AUSTIN - Goodbye Barbra, hello Bo. Move over Hollywood and Arkansas, make room for the World Series and Texas. George W. Bush is coming to town.
When the new President is sworn in on January 20, he will bring to Washington simple tastes and few pretensions.
His favourite foods are peanut butter and jelly sandwiches - with the crusts cut off - and coconut-cream pie.
The last movie he saw in a theatre was Austin Powers: The Spy Who Shagged Me, but he watched Saving Private Ryan on video and pronounced it among the best films he had seen.
He says he does not watch television news very often but likes to catch ESPN's Baseball Tonight when his schedule permits it.
A former part-owner of the Texas Rangers team, he can rattle off baseball trivia with the precision of a drill sergeant but has never been to a World Series game.
He hasn't touched alcohol since his 40th birthday 14 years ago although, by his own account, he certainly used to. He doesn't much care for parties now, although it is well documented that he certainly used to.
He rises early and likes to be in bed well before midnight.
Unlike President Bill Clinton, Bush, a Republican who has lived most of his life in Texas, does not have a coterie of Hollywood friends and would be highly unlikely to try to cultivate them, since they are mostly Democrats.
"The socialising will be less flashy," predicted Lloyd Grove, social diarist for the Washington Post, in a television interview.
"I think it's going to be more of a friendly and companionable socialising."
About the only major name from Hollywood on the campaign trail for Bush was Bo Derek, best known as the nubile star of the 1979 hit film 10, hardly a match for the candle power of Barbra Streisand, who held soirees and raised millions of dollars for Clinton at her Malibu home.
Bush claims ageing martial arts action star Chuck Norris and several country and western singers as pals.
But his state dinners and other events are more likely to be dotted with sports luminaries such as baseball sluggers Mark McGwire and Sammy Sosa, as well as business acquaintances and longtime Texas friends.
"It's not going to be as exciting as it has been under the Clintons," Grove said. "George and Laura Bush are not flashy people ... The social scene will perhaps move from the salons of Georgetown to the suburbs of Northern Virginia."
When the Bushes entertain, guests can expect a touch of Texas but also a large dash of elegance.
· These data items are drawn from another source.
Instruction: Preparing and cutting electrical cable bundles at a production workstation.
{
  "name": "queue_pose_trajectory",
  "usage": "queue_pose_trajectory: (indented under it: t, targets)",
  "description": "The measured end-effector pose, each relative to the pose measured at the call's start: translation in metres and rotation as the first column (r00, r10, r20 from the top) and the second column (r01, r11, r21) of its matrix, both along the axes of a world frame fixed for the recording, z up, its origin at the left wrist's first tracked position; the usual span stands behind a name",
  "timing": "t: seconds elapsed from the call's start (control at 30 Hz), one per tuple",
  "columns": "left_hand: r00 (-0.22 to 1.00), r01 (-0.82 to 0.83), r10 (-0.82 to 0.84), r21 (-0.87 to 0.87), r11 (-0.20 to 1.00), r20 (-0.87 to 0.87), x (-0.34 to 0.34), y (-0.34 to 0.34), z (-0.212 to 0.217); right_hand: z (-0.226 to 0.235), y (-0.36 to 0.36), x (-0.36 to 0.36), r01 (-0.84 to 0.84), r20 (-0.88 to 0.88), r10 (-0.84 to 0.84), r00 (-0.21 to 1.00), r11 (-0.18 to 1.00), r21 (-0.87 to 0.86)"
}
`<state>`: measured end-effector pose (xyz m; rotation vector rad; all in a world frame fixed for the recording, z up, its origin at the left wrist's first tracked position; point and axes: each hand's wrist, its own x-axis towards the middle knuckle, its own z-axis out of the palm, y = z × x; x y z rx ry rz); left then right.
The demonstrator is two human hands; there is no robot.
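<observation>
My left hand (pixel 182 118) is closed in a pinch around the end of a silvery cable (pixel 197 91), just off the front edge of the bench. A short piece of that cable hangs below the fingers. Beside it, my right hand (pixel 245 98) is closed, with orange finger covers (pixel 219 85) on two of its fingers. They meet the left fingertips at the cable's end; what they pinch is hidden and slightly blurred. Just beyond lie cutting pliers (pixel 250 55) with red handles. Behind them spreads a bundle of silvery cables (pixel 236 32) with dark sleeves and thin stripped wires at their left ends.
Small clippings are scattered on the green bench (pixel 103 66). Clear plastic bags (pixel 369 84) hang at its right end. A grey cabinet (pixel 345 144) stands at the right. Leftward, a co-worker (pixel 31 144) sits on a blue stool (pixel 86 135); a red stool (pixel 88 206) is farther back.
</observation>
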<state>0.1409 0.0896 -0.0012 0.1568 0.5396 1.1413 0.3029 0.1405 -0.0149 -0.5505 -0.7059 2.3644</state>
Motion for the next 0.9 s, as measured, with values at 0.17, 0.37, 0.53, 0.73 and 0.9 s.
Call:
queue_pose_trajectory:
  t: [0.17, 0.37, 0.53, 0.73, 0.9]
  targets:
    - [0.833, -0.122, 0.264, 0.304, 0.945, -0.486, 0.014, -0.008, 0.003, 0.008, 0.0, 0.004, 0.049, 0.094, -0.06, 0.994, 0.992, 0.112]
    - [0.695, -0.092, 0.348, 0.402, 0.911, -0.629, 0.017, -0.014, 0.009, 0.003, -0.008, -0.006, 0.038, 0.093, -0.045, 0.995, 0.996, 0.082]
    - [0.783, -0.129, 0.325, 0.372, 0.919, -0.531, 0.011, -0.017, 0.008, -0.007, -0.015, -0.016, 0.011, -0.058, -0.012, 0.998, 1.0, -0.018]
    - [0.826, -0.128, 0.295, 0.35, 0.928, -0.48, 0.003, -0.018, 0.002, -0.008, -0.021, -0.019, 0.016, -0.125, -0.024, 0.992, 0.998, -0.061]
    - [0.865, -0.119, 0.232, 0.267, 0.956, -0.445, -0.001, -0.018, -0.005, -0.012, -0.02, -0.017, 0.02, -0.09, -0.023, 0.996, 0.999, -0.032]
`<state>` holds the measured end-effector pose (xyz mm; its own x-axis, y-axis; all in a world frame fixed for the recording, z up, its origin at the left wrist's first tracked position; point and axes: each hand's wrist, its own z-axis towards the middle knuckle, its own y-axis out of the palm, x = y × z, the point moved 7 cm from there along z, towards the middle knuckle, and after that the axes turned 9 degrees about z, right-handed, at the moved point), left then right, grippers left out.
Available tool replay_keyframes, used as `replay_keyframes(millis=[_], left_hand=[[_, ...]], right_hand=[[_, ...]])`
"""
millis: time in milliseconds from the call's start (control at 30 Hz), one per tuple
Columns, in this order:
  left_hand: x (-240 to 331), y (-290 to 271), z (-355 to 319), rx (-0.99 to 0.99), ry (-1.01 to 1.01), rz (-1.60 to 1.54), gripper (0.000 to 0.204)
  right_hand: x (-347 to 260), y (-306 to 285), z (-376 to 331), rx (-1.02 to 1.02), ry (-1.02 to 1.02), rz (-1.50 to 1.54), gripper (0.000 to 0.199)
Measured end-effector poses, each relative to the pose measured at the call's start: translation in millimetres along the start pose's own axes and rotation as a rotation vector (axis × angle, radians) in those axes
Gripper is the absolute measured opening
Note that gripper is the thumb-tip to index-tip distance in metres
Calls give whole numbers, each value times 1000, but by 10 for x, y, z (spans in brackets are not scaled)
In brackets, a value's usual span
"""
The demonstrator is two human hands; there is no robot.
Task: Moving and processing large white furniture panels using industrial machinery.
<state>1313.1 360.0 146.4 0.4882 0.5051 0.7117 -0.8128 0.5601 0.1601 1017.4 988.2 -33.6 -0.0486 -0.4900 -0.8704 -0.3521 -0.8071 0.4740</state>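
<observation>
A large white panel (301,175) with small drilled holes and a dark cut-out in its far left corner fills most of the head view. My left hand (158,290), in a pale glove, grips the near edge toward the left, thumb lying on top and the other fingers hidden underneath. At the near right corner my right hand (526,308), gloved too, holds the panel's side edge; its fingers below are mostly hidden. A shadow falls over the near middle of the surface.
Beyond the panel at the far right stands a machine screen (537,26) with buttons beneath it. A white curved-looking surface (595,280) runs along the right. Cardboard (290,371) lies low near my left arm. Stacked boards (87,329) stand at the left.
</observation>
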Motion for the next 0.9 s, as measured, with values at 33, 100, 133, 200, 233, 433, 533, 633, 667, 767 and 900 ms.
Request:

Laura Bush is an unassuming but stylish woman with refined taste.
While White House entertaining and state dinners demand formal dress at times, Washington can expect the new President to lean more towards casual events.
Among the 1500 formally attired guests at a dazzling champagne and black-tie salute from fellow Republicans in Washington this spring, Bush was tuxedo-less.
Dressed in a dark suit, he prefaced his remarks with a joke about the apparent sartorial faux pas, one that parodied the infamous "no new taxes" pledge of his father, former president George Bush, ending with the punch line, "No new tuxes."
But it turned out he didn't want to be photographed in a tuxedo because, as he said later, he believes black tie symbolises a kind of elitism that did not sit well with his campaign as a different kind of Republican.
But Washington and Washington society are nothing if not chameleons.
"We became Arkansans for a while," said Sheila Tate, former press secretary to first lady Nancy Reagan. "Now we're going to be Texans."